当時、坂下町という町に住んでいた。(Wikipediaで見ると昭和59年には上位自治体に吸収されて消散していた orz) その名のとおり周辺地域の中心部が小高い丘になっていて、その坂を下った辺り町という意味である。(因みに上位自治体は “春岡” なので、あの小高い丘が春岡だったのかな・・?)

家から歩いて10分位の丘の頂に「丸山神社」という宮があった。
正式名は「丸山神明社」、室町終期の創建、神明の名から天照大御神が御祭神だが、元々は地元の農耕神が祭神であったという。摂社にしてはしっかりした稲荷社があるので、元神は稲荷神(ウカノミタマ)だったのかもしれない。

限られた社地とはいえ、町中にも関わらず木々生い茂る禁足地を抱え(子供ン時は入ったけどねw)境内の一部は小さな公園となっている。5〜6歳位まではオフクロに連れられて よく遊びに行ったものだ。

ストリートビューで見た現在の丸山神明社

そこで開かれる縁日が好きだった。
決して広いとは言えない境内だったが、色々な屋台が居並び 綿飴だの焼きトウモロコシだの、そして、スズメの串だの何ともいえぬ良い匂いが漂ってくる。 実際食べると大したことない味でも(海の家のカレーと同じで)こうした場所では、雰囲気に感化されて一際美味しく思えるものだ。

しかし、縁日における 私のお気に入りは「F-104J」であった。
「F-104J」? 軍事マニアか何かでなければ分かりにくいかもしれない。当時の航空自衛隊に就役していた第二次主力戦闘機である。

機体がスリム過ぎなところに主翼が小さめで、正直カッコイイのか悪いのか微妙なところだが、上から見た姿はそれなりに良いと思っていた。色も相まって戦闘機というよりロケットに翼が付いた感じ・・。

ンで、何でそんな物騒なものが縁日に・・というと、要するに、「F-104J」型の入れ物に入った “ハッカ菓子” なのである。 4〜5cm位、ビニール製の機体型チューブに粒状のハッカが入っていて、それを機首の先に開いた穴からチューチュー吸うと、口の中にハッカ特有の清涼感が広がる。

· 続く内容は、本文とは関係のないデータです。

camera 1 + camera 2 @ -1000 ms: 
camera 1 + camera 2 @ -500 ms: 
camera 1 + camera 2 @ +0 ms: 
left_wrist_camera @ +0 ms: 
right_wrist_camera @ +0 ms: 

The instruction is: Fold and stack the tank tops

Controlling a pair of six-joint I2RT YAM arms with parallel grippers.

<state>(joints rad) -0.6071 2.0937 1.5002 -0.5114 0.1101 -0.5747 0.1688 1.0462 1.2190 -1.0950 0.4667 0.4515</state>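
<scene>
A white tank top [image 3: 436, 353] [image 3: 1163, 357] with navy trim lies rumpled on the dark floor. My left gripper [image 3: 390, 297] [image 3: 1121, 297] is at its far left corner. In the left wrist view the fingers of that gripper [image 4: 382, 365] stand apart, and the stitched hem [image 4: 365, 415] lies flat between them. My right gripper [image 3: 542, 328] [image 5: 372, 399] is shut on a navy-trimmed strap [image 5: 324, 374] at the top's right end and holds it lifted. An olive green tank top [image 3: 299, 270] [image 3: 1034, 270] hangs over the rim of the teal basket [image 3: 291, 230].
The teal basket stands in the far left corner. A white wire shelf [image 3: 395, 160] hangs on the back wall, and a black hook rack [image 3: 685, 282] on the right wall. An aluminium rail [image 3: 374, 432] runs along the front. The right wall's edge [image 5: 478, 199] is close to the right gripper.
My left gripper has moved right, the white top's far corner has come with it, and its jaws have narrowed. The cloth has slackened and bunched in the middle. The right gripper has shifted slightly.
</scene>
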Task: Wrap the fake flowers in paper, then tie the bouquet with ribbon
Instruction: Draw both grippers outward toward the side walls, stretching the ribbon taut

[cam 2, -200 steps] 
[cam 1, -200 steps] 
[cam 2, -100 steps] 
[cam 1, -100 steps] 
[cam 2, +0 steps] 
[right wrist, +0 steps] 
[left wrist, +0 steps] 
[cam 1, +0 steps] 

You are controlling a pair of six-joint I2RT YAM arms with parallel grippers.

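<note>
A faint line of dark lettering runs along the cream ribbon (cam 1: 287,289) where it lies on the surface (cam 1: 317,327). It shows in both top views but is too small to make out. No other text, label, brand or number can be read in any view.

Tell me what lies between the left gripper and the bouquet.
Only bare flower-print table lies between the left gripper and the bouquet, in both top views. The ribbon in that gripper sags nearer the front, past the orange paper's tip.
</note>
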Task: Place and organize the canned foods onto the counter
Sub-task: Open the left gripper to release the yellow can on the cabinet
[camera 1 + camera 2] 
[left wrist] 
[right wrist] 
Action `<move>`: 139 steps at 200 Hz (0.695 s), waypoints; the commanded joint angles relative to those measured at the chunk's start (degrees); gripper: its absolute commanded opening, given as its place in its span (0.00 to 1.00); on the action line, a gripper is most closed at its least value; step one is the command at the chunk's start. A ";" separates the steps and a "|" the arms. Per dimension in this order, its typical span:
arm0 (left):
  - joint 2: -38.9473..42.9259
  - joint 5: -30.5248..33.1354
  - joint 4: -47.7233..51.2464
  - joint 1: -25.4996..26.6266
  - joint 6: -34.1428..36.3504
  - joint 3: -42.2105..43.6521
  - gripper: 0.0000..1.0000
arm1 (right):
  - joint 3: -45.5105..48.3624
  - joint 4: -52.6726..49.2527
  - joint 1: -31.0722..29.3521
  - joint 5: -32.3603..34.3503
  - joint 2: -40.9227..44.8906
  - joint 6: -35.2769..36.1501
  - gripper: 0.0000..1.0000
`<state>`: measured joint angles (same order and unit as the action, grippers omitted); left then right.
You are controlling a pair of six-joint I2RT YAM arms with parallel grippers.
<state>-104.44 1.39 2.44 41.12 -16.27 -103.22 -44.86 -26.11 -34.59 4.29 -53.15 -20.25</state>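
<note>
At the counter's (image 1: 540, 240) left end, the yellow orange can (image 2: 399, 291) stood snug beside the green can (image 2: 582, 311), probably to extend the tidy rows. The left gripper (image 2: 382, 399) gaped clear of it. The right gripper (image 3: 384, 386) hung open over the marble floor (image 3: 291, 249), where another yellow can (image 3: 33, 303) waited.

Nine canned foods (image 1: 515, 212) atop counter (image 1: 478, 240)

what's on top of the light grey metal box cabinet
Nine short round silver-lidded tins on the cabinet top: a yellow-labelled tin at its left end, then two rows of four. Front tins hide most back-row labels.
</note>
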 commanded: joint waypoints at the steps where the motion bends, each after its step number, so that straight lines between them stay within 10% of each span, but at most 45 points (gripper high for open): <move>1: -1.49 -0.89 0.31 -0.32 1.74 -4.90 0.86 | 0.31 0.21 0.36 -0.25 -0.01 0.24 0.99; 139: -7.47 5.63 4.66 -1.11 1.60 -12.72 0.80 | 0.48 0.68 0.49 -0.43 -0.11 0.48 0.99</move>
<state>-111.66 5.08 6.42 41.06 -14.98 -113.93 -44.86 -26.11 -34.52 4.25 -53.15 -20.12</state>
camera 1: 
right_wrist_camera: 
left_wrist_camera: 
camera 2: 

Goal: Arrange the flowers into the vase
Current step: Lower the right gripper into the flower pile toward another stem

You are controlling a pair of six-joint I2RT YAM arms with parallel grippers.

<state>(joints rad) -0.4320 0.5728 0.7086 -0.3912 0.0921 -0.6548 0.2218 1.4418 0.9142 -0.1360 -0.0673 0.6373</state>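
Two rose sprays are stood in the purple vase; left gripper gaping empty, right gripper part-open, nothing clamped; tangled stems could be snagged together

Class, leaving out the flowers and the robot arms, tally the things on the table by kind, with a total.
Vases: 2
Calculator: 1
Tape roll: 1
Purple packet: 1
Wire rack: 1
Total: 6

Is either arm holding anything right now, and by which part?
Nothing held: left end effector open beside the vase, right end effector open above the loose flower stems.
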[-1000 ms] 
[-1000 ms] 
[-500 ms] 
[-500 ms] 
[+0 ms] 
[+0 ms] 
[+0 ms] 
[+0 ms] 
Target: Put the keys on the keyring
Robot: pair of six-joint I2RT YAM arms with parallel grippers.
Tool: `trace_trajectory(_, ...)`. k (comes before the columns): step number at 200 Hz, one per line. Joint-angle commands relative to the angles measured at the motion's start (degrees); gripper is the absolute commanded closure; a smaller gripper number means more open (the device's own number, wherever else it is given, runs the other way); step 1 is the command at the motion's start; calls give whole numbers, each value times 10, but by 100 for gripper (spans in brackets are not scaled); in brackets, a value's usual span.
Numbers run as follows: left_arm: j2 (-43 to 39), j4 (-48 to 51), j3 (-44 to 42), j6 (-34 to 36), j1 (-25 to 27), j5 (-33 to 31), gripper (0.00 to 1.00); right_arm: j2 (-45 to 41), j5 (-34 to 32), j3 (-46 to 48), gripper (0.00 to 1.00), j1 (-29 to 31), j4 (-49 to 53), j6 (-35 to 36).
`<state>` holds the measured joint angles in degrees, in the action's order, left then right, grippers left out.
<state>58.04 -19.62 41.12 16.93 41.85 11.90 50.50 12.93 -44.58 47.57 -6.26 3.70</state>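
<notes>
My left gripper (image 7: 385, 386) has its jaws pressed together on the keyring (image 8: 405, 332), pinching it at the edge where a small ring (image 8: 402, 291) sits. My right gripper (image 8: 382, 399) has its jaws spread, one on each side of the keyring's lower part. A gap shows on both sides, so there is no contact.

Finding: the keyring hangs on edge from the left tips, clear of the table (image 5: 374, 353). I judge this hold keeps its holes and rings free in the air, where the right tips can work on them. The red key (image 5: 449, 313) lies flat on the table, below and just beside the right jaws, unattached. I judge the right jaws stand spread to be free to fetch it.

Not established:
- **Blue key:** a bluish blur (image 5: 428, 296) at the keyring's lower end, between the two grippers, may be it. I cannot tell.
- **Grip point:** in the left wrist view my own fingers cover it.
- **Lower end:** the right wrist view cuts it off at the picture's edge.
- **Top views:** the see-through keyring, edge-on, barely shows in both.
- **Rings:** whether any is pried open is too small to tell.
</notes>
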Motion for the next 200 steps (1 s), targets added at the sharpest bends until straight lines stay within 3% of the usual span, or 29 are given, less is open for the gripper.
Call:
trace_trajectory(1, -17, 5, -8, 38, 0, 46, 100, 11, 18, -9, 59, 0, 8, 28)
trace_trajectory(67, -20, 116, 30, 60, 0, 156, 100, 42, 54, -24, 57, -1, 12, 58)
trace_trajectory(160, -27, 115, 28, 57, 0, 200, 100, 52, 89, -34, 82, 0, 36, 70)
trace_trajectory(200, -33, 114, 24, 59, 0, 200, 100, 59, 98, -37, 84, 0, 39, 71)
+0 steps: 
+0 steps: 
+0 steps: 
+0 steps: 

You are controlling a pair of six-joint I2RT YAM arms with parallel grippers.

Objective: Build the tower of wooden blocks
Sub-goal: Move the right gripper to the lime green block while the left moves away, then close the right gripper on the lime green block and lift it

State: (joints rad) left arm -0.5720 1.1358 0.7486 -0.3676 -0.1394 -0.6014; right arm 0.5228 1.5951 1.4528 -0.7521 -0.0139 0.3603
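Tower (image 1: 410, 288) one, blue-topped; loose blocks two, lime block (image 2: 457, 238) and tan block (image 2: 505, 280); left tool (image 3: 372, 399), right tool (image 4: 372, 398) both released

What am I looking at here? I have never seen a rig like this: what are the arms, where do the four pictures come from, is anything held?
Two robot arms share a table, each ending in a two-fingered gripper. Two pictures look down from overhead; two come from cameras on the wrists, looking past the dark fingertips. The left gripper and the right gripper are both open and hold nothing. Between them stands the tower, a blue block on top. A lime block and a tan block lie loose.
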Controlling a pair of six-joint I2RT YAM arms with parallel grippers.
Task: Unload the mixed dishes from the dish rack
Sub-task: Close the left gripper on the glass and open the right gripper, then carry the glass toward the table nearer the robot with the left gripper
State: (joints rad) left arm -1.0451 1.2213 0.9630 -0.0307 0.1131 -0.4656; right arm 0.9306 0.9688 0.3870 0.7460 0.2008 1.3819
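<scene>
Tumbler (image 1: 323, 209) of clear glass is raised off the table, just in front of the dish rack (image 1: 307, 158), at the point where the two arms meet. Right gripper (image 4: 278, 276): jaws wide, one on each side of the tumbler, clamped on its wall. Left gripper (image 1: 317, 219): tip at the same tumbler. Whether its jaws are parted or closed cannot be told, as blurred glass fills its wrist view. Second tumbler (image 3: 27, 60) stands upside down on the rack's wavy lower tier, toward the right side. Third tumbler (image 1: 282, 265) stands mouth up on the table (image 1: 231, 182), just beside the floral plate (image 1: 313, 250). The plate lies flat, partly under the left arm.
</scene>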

元々 ハッカはさして好きではないのだが、この「F-104J ハッカ」だけは独特な甘味も含んでいて、時間も持つしお気に入りだったのだ。(まぁ 当時のことだから、正味 何を食わされていたか分かったもんじゃないがw)

 

外で遊ぶ子供が減って、良質の菓子と高度なゲーム機が普及し、今はそれさえ過ぎ去ってスマホをいじる毎日。縁日と子供の距離は遠くなってしまった。 そもそも地元の小規模な寺院で開かれる縁日自体、激減したと言えるだろう。

かなり著名な縁日でない限り出店 “屋台” の数も限られ、年を追うごとに減少傾向を辿っていたところに、今次の “コロナ” によって開催出来ず、商売替えをしていった業者も多いという。

こんな感じだったように思う

時は留まることなく、あらゆることは移り変わってゆく。
いつか大半の縁日も過去のものとなってしまうのかもしれない。
しかし、あの日のF-104J チューチューの甘苦い味わいだけは、私の記憶の中から失われることはないのだ。